After completion of the acquisition and private placement financing, miRagen is expected to have pro forma cash on hand of approximately $140 million and cash runway through 2023.

Additional details are available in an updated corporate presentation that can be found online at www.miragen.com.

About miRagen Therapeutics

miRagen Therapeutics is a biotechnology company advancing new treatments for patients with diseases that are underserved by today’s therapies. miRagen’s most advanced program, VRDN-001, is a clinical-stage anti-IGF-1R monoclonal antibody in development for thyroid eye disease (TED). miRagen is headquartered in Boulder, Colo., with research and development operations in Waltham, Mass.

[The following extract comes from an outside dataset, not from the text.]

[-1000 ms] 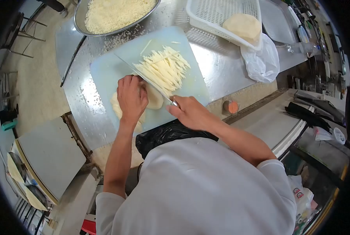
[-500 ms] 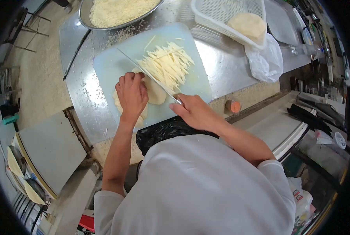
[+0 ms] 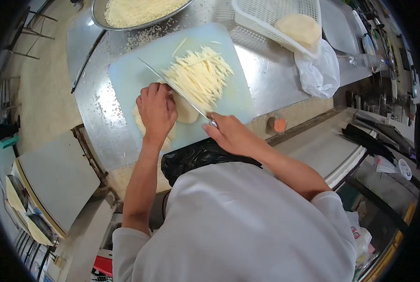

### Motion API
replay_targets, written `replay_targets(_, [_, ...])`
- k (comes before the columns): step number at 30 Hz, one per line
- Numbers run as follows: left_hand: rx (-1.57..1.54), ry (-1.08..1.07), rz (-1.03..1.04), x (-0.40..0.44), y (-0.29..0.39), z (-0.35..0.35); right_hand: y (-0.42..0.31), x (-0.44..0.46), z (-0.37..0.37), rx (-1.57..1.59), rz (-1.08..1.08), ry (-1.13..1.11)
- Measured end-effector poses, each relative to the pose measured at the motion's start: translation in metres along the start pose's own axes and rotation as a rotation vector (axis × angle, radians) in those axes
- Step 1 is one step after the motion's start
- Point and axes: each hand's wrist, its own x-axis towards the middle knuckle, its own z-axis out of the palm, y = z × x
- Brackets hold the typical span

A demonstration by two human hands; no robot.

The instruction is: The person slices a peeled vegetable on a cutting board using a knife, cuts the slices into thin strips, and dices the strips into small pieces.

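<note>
On the pale blue-green cutting board (image 3: 127, 80), my left hand (image 3: 156, 110) presses with curled fingers on flat slices of a pale peeled root vegetable (image 3: 186, 113) that looks like jicama. My right hand (image 3: 231, 134) is closed round the handle of a kitchen knife (image 3: 178, 90). Its long blade slants across the board beside my left fingertips, between the slices and a heap of thin cut strips (image 3: 201, 77). More slices (image 3: 138, 121) lie partly hidden under my left hand and wrist.
A metal bowl (image 3: 137, 28) of pale shreds stands at the back on the steel table (image 3: 97, 108). Back right, a white plastic basket (image 3: 252, 28) holds a whole peeled root (image 3: 298, 29), with a white plastic bag (image 3: 320, 73) beside it. Black plastic (image 3: 196, 160) lies at the board's near edge.
The view has shifted slightly, so the board and table sit a little higher and further left. Both hands keep nearly the same grip, and the knife stays beside the slices.
</note>
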Motion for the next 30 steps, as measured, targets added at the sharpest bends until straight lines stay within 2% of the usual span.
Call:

Forward Looking Statements

This press release contains forward-looking statements within the meaning of the Private Securities Litigation Reform Act of 1995, including, but not limited to, statements regarding: uses of proceeds; projected cash runways; future product development plans; stockholder approval of the conversion rights of the Series A preferred stock; and any future payouts under the CVR. The use of words such as, but not limited to, “anticipate,” “believe,” “continue,” “could,” “estimate,” “expect,” “intend,” “may,” “might,” “plan,” “potential,” “predict,” “project,” “should,” “target,” “will,” or “would” and similar words expressions are intended to identify forward-looking statements. Forward-looking statements are neither historical facts nor assurances of future performance. Instead, they are based on our current beliefs, expectations and assumptions regarding the future of our business, future plans and strategies, our clinical results and other future conditions. New risks and uncertainties may emerge from time to time, and it is not possible to predict all risks and uncertainties. No representations or warranties (expressed or implied) are made about the accuracy of any such forward-looking statements. We may not actually achieve the forecasts disclosed in our forward-looking statements, and you should not place undue reliance on our forward-looking statements. Such forward-looking statements are subject to a number of material risks and uncertainties including but not limited to those set forth under the caption “Risk Factors” in miRagen’s most recent Annual Report on Form 10-K filed with the SEC, as well as discussions of potential risks, uncertainties, and other important factors in our subsequent filings with the SEC. Any forward-looking statement speaks only as of the date on which it was made. Neither we, nor our affiliates, advisors or representatives, undertake any obligation to publicly update or revise any forward-looking statement, whether as result of new information, future events or otherwise, except as required by law. These forward-looking statements should not be relied upon as representing our views as of any date subsequent to the date hereof.